Results Transcriptional analysis showed Shh, Ptch1, and Smo expressed in developing mouse embryonic and postnatal hippocampus, but with gradually decreasing levels, whereas Ptchd1 levels steadily increase, suggesting that Ptchd1 may be more relevant in later embryonic and postnatal neurodevelopment. Preliminary results indicate that PTCHD1 is able to localize to the cilia.
A significant increase in level of transcription of NLGN1 and CNTNAP1 that is dependent on the C-terminal four amino acids of PTCHD1 suggests either a regulatory or a downstream effect of PTCHD1 on these genes via a PDZ-domain containing protein. Positive PTCHD1 immunolabeling was visible in the hippocampal neurons. Preliminary results also suggest localization of PTCHD1 in cilia.
Conclusions We report here a potential role for the PDZ binding domain in PTCHD1 in regulating expression of Nlgn1 and Cntnap1. PDZ domains are found in many eukaryotic and bacterial proteins, and in particular many proteins that are important for synaptic functioning.
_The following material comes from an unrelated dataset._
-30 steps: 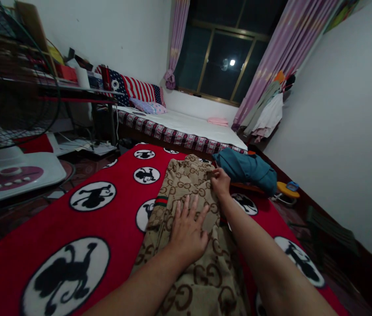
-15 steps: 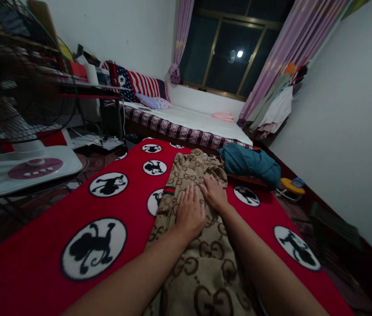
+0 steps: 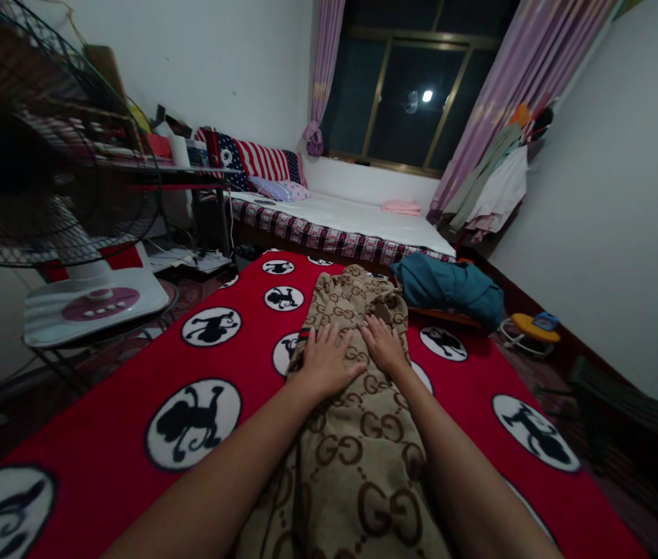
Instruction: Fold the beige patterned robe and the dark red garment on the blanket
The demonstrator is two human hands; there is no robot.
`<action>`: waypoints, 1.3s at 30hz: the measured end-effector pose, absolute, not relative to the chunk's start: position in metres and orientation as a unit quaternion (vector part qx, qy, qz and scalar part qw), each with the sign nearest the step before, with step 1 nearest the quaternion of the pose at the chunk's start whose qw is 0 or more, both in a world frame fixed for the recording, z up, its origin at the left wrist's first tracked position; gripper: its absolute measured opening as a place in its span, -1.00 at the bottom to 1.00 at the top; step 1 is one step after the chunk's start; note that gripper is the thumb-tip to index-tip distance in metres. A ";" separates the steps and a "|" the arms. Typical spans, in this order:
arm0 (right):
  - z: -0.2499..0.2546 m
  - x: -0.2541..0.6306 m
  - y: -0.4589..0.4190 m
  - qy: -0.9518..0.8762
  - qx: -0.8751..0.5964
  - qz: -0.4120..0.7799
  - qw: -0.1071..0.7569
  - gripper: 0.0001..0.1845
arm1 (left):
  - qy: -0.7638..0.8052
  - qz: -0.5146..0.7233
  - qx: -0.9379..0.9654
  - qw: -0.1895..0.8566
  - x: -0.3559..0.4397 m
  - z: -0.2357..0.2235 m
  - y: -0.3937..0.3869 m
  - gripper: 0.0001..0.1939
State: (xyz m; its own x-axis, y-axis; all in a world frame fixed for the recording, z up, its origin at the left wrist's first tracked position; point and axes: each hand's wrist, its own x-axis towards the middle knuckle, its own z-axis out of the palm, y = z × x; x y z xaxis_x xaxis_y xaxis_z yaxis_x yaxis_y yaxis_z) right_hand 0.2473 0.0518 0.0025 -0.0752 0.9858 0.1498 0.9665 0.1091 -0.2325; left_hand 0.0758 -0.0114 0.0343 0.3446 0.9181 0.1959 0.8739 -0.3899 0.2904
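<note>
A tan garment (image 3: pixel 358 435) with a brown interlocking-letter print lies lengthwise on a red blanket (image 3: pixel 131 388) with black-and-white monkey circles. My left hand (image 3: pixel 323 359) lies flat on the garment with its fingers spread. Beside it, my right hand (image 3: pixel 386 344) also rests palm down on the cloth, fingers stretched toward the garment's far end. Both hands hold nothing. The two forearms run along the garment toward me.
A teal bundle of cloth (image 3: pixel 451 286) lies at the blanket's far right. A standing fan (image 3: pixel 55 194) is at the left. A bed (image 3: pixel 352 221) with pillows stands under the window. Hanging clothes (image 3: pixel 497 186) and a small yellow stool (image 3: pixel 530 330) are at the right wall.
My right hand let go of the garment's far edge, drew back and laid flat next to my left hand. The left hand shifted slightly left on the cloth. The view moved a little.
</note>
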 end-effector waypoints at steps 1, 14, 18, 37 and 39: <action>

We speculate that PTCHD1 localization to primary cilia in hippocampal neurons could inhibit the Hh pathway by excluding SMO, allowing cilia to function as Shh sensors, in a manner similar to that of PTCH1, during neurodevelopment.
The PTCHD1 gene has a role in a neurobiological pathway that delivers information to cells during brain development and CNVs and mutations may disrupt crucial developmental processes, contributing to the onset of autism.